A Fourth Amendment right to prevent regulators from making surprise inspections of factories and the corporate records of polluters, meat packers, etc.
Now comes Nike, apparently juiced with its own “Just do it!” hubris, arguing in a case presently before the Supreme Court that it has another constitutional right: the corporate right to lie.
Nike is resorting to this capricious claim because a feisty fellow named Marc Kasky has put the squeeze on the multibillion-dollar sultan of sneakers. Kasky, a longtime consumer advocate living in San Diego, got PO’d back in 1998 when Nike launched a PR blitz to counter numerous news stories that its products (and profits) were being made in some of the world’s most abysmal sweatshops.
Nike put out full-page ads and open letters to consumers, loudly proclaiming that it did not use sweatshop labor—even though there was ample documentation that its stuff was soaked in sweat. In short, Nike lied.
So Kasky sued, accusing the corporation of consumer deception and false advertising under California’s consumer-protection laws. Rather than contest the charges, however, Nike lawyers tossed a legal wrench into the works, saying, in effect, “So what if we lied? It’s our own free-speech right as a corporate person to lie all we want.”

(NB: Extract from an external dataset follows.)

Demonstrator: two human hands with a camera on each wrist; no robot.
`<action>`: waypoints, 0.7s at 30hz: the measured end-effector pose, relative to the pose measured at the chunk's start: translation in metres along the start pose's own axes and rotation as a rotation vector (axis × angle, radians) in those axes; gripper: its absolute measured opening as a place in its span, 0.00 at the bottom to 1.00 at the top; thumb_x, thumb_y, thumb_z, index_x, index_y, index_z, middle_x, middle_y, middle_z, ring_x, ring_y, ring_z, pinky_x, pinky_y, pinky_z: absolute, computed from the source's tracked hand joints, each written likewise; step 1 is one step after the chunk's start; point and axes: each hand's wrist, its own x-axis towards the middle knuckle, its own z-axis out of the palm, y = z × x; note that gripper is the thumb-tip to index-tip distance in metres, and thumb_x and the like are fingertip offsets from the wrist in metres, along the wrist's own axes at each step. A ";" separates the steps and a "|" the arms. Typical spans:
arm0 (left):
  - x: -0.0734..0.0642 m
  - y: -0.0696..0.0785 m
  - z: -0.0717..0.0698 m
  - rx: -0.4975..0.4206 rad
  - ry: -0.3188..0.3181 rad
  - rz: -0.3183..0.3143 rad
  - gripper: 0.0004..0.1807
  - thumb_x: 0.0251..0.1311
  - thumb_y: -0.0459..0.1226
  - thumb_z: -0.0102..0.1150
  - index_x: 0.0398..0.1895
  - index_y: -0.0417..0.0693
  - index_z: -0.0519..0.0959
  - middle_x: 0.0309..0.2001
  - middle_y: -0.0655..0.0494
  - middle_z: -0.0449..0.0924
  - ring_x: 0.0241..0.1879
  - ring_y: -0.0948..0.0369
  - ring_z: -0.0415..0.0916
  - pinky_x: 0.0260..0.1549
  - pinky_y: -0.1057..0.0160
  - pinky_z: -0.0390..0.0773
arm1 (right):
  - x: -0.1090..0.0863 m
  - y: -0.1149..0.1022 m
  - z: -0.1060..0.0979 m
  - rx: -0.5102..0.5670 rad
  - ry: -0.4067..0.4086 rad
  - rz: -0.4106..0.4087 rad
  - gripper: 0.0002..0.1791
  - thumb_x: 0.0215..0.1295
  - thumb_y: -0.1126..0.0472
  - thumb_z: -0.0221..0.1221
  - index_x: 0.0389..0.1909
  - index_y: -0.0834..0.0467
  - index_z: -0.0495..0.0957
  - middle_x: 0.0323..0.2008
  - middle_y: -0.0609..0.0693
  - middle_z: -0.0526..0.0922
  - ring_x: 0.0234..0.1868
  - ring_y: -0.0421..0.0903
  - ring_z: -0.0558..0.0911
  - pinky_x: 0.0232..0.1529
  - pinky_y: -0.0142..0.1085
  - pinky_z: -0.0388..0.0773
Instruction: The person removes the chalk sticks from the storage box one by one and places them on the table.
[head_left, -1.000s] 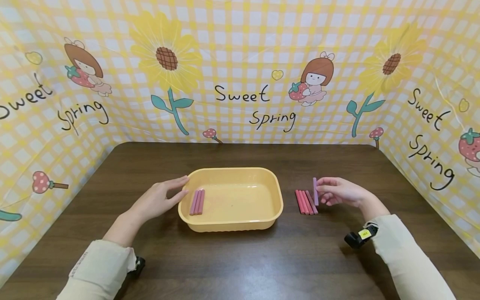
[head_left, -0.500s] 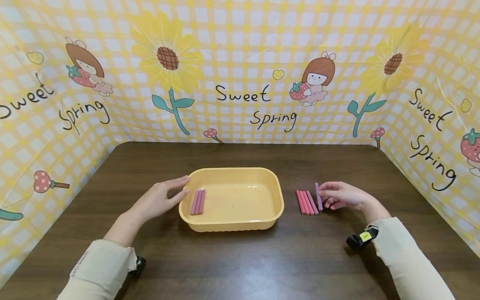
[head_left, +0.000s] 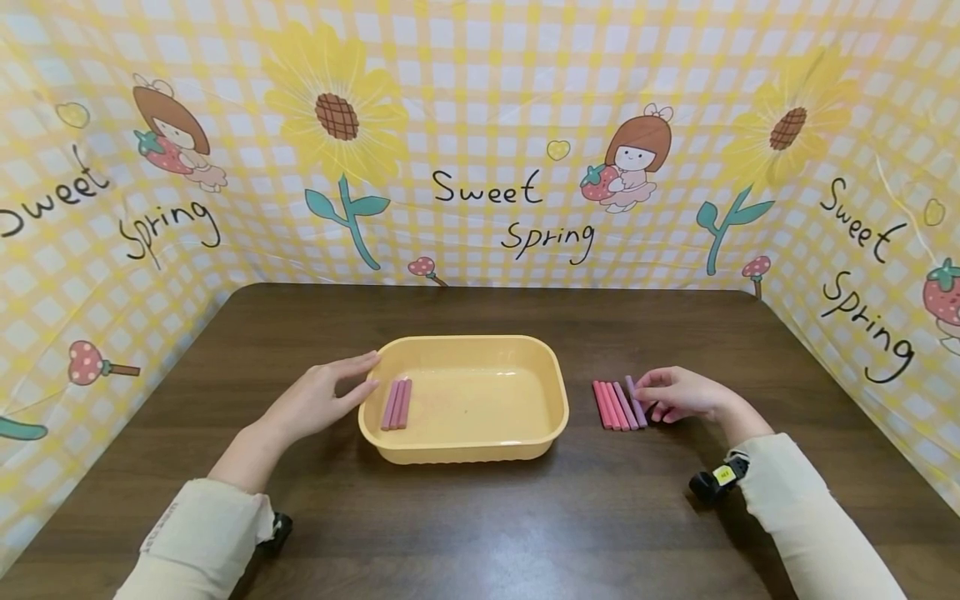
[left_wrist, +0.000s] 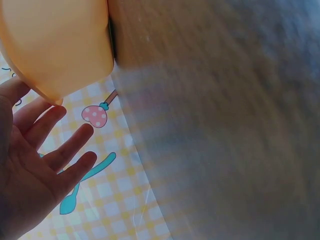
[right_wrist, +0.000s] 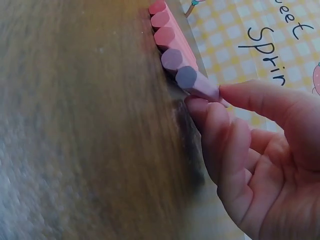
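Note:
My right hand (head_left: 688, 393) pinches a purple six-sided stick (right_wrist: 201, 86) between thumb and fingertips. The stick lies at the right end of a row of similar sticks, three red-pink ones (head_left: 609, 406) and one mauve stick (right_wrist: 174, 60). Its flat end faces the camera in the right wrist view. My left hand (head_left: 311, 404) rests with its fingertips at the left rim of a yellow tray (head_left: 472, 404); its fingers are extended and spread in the left wrist view. Inside the tray, three mauve-pink sticks (head_left: 397, 405) lie side by side near the left wall.
Everything stands on a dark brown wooden table (head_left: 480, 517). A yellow checked cloth (head_left: 480, 108) with printed flowers and lettering hangs behind and along both sides. Each wrist carries a black strap-on camera (head_left: 716, 482).
My right hand has lowered the purple stick and shifted slightly right, setting it alongside the row's right end. The left hand and tray have stayed in place.

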 end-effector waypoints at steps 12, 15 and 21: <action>0.001 -0.001 0.000 0.002 -0.003 -0.002 0.26 0.65 0.44 0.53 0.64 0.44 0.68 0.65 0.46 0.67 0.64 0.44 0.65 0.62 0.42 0.65 | -0.002 -0.001 -0.002 -0.022 0.004 0.006 0.20 0.68 0.55 0.52 0.49 0.69 0.71 0.31 0.46 0.81 0.26 0.37 0.77 0.27 0.28 0.78; 0.001 -0.001 0.000 0.002 -0.001 0.000 0.26 0.65 0.44 0.53 0.64 0.43 0.68 0.65 0.45 0.67 0.64 0.44 0.65 0.62 0.43 0.65 | -0.003 -0.004 -0.003 -0.033 0.008 0.001 0.20 0.68 0.55 0.52 0.49 0.69 0.71 0.32 0.47 0.81 0.27 0.37 0.77 0.28 0.29 0.78; 0.001 -0.001 0.000 -0.002 0.000 0.002 0.26 0.65 0.43 0.53 0.64 0.44 0.69 0.65 0.45 0.68 0.64 0.45 0.66 0.61 0.43 0.66 | -0.006 -0.020 -0.004 -0.077 0.011 -0.032 0.22 0.67 0.52 0.53 0.49 0.67 0.72 0.34 0.50 0.81 0.30 0.41 0.77 0.31 0.32 0.78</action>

Nike’s claim is that its ads were political speech, not commercial speech—so just as a politician is free to lie by claiming to be, say, a “compassionate conservative,” so Nike can lie by claiming to be a compassionate corporation. With its battalion of attorneys, Nike won in the lower courts, but Kasky and his public-interest lawyer, Alan Caplan, pushed on doggedly, and the California Supreme Court stunned corporatists everywhere last May by ruling 4 to 3 against Nike.

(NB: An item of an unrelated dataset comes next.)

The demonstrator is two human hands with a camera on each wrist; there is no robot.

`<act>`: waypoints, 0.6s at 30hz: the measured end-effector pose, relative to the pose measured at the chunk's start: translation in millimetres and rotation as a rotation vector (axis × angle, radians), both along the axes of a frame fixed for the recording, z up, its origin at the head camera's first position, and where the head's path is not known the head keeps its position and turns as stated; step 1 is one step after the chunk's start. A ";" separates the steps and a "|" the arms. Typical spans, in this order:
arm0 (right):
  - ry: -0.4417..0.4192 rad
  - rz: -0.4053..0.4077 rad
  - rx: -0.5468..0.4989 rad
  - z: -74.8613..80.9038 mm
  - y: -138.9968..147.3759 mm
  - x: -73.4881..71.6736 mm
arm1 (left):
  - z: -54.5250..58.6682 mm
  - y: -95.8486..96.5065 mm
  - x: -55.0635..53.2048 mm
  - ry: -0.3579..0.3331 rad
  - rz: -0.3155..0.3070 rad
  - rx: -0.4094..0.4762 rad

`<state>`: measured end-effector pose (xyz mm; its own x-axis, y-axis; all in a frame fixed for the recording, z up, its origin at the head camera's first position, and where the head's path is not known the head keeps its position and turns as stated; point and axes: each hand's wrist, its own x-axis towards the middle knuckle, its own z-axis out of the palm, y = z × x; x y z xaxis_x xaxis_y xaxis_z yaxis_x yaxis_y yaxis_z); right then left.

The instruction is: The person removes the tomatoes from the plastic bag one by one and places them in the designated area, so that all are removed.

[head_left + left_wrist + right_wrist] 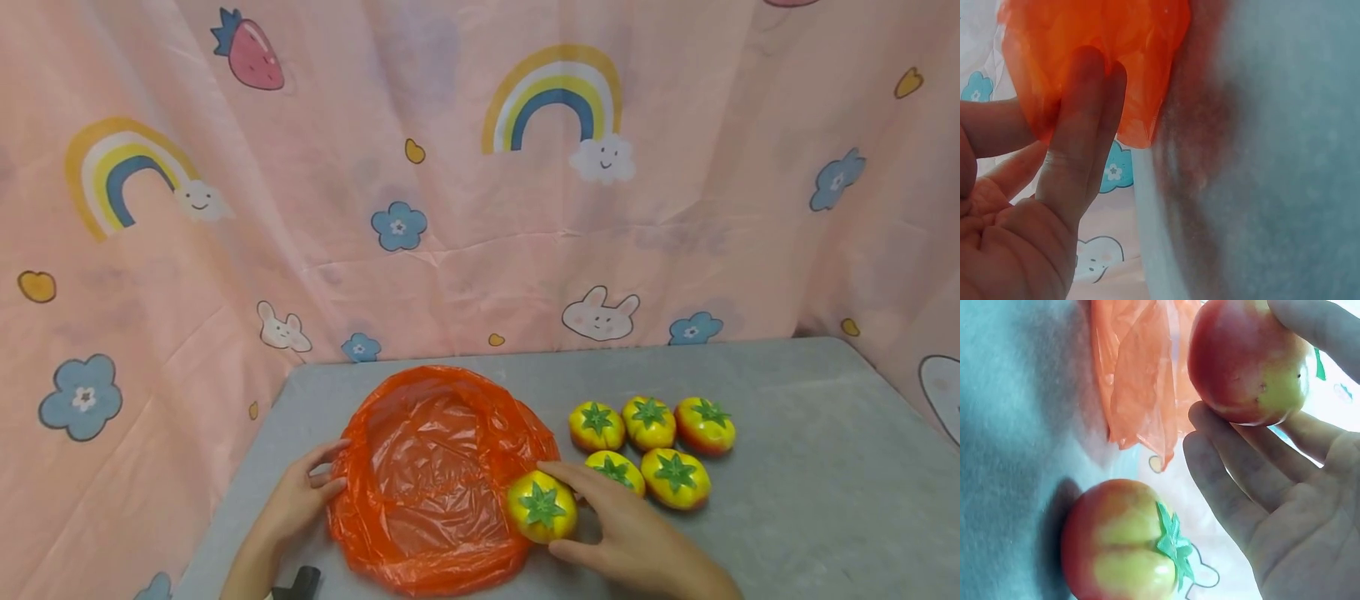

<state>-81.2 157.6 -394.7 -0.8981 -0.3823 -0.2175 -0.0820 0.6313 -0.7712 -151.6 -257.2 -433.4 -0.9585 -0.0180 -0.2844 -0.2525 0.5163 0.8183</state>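
An orange plastic bag stands on the grey table, its wide round mouth facing up. At the bag's left rim is my left hand; in the left wrist view its fingers pinch the thin film, the tips showing through it. My right hand holds a yellow-and-red tomato with a green star-shaped leaf top, over the bag's right rim. From the right wrist view, thumb and fingers grip this tomato from opposite sides, raised above the table.
Several more tomatoes lie in two rows right of the bag, one partly behind my right hand. A dark object shows by my left wrist. The grey table reaches back to a pink patterned curtain.
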 end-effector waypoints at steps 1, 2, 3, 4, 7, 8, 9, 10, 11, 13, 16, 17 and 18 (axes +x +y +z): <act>0.001 0.001 0.006 0.0 0.7 -0.1 | -0.1 -0.2 0.2 -0.002 0.000 -0.002; -0.002 -0.001 0.013 0.2 1.1 -0.1 | -0.3 -0.3 0.0 -0.005 0.003 -0.004; -0.005 -0.002 0.021 0.5 1.5 -0.3 | -0.8 -0.5 -0.1 -0.007 -0.001 -0.007; -0.012 -0.005 0.034 0.7 1.7 -0.3 | -0.9 -0.5 -0.2 -0.011 0.005 -0.010; -0.042 -0.021 0.054 1.7 2.9 0.1 | -2.3 -1.3 -1.3 -0.011 -0.001 -0.017; -0.051 -0.028 0.062 2.3 3.6 0.6 | -3.0 -1.6 -1.7 -0.006 -0.010 -0.023; -0.057 -0.034 0.071 2.7 4.5 1.0 | -3.6 -1.6 -1.8 -0.005 -0.010 -0.027; -0.061 -0.040 0.079 3.3 5.6 1.6 | -3.9 -1.3 -2.0 -0.004 -0.008 -0.029; -0.061 -0.047 0.082 3.7 6.8 2.2 | -4.3 -1.3 -2.1 0.002 -0.014 -0.031; -0.058 -0.054 0.090 4.2 9.4 3.3 | -5.0 -1.0 -2.2 0.014 -0.027 -0.031; -0.049 -0.056 0.094 4.8 13.6 4.8 | -5.1 -0.2 -2.2 0.021 -0.030 -0.028; -0.045 -0.055 0.093 4.7 15.0 5.2 | -5.1 -0.1 -2.1 0.023 -0.033 -0.029; -0.039 -0.049 0.091 4.7 16.5 5.5 | -5.0 0.1 -2.1 0.022 -0.033 -0.028</act>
<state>-75.6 174.1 -390.0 -0.9055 -0.3152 -0.2839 -0.0206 0.7010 -0.7128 -153.7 -257.1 -438.3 -0.9648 0.0062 -0.2630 -0.2170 0.5466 0.8088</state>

Oh, the hue and cry from the Powers That Be! Nike rushed to the U.S. Supreme Court demanding a reversal of the dastardly California judges, wailing that “corporate speech” itself was under assault. It was joined by Bank of America, Exxon/Mobil, Microsoft, Monsanto, Pfizer, the U.S. Chamber of Commerce (with Ken Starr as its lawyer), every major media conglomerate, and even the Public Relations Society of America. The New York Times jumped in, warning that this ruling “poses an immediate threat to robust debate” on public policy.
Whoa! The decision does no such thing. The judges merely (and rightly) ruled that Nike was not expressing a political opinion about national sweatshop policy, but specifically was lying in order to influence consumers about the virtue of its products—a direct effort to advance its sales and profits. As one California justice wrote: “Our holding in no way prohibits any business enterprise from speaking out on issues of public importance or from vigorously defending its own labor practices. It means only that when a business . . . makes factual representations about its own products or its own operations, it must speak truthfully.”

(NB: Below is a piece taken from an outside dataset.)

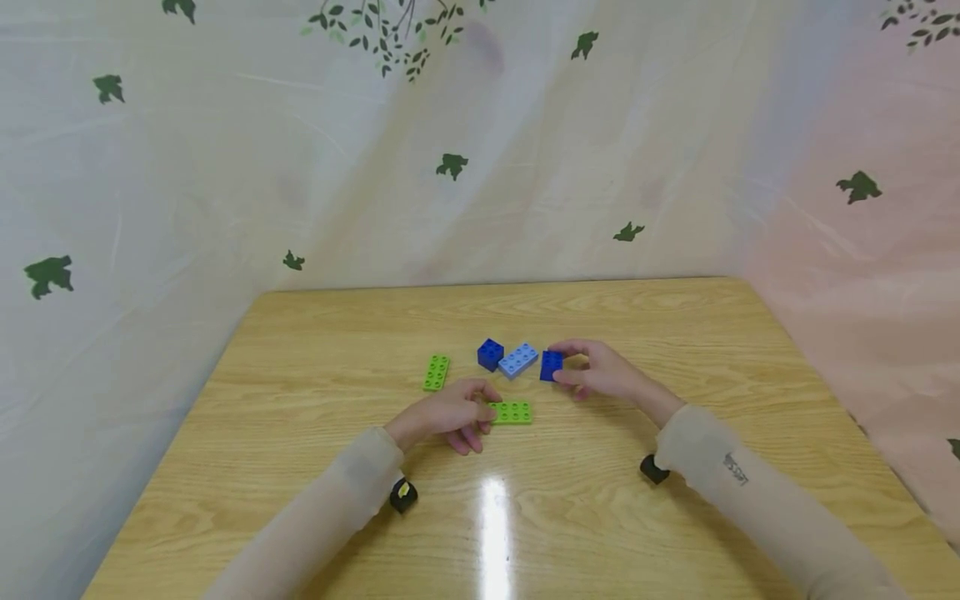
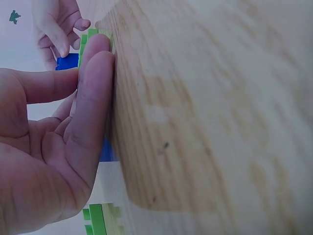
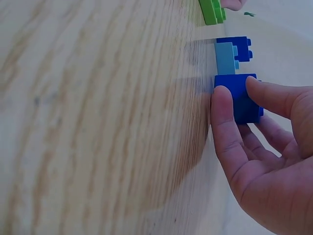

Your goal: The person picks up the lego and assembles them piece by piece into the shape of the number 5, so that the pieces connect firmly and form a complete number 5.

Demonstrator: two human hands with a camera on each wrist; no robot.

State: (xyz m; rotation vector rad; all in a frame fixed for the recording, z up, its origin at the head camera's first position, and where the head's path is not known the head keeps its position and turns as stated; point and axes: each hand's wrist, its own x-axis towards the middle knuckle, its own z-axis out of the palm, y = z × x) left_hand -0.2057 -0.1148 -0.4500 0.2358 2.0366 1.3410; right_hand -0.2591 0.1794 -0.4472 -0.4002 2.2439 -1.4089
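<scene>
Near the middle of the table, my left hand [image 1: 444, 410] pinches the left end of a bright green toy building brick [image 1: 514, 412] between thumb and forefinger. The other left fingers curl low beside it. Thumb and fingers of my right hand [image 1: 606, 373] grip a dark blue brick [image 1: 551, 363] at its right side, its studs facing up. The right wrist view shows the thumb on one edge of this blue block [image 3: 238, 95] and a fingertip low on its side, close to the tabletop. Part of the green brick is hidden behind the left fingers.
Left of the gripped blue brick lie a light blue brick [image 1: 518, 360] and a second dark blue brick [image 1: 490, 355], close together. Another green brick [image 1: 437, 372] lies beyond the left hand. A patterned cloth [image 1: 525, 208] hangs behind the wooden table [image 1: 585, 517].
</scene>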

Besides, spare me any whining about how these corporations—with the billions they spend on lobbyists, campaign donations, PR firms, etc.—might be hindered in having their say in public policy. Right now, they own public policy.
Another besides: If We the People were to decide to eliminate corporate political speech entirely (as the founders did), that’s our right as a self-governing people. Indeed, none other than Chief Justice William Rehnquist has expressed his doubts that corporations can be persons under the Constitution, and he’s written that corporations can and should be restrained from political activity.
By asserting its corporate “right” to lie and taking it to the Supreme Court, Nike may have done us a favor. Its claim goes to the core of the corporate-personhood argument, and Nike v. Kasky could be the case that prompts the court to look again at this absurdity, finally undoing the incalculable damage done to our democracy 117 years ago by Davis’s erroneous headnote.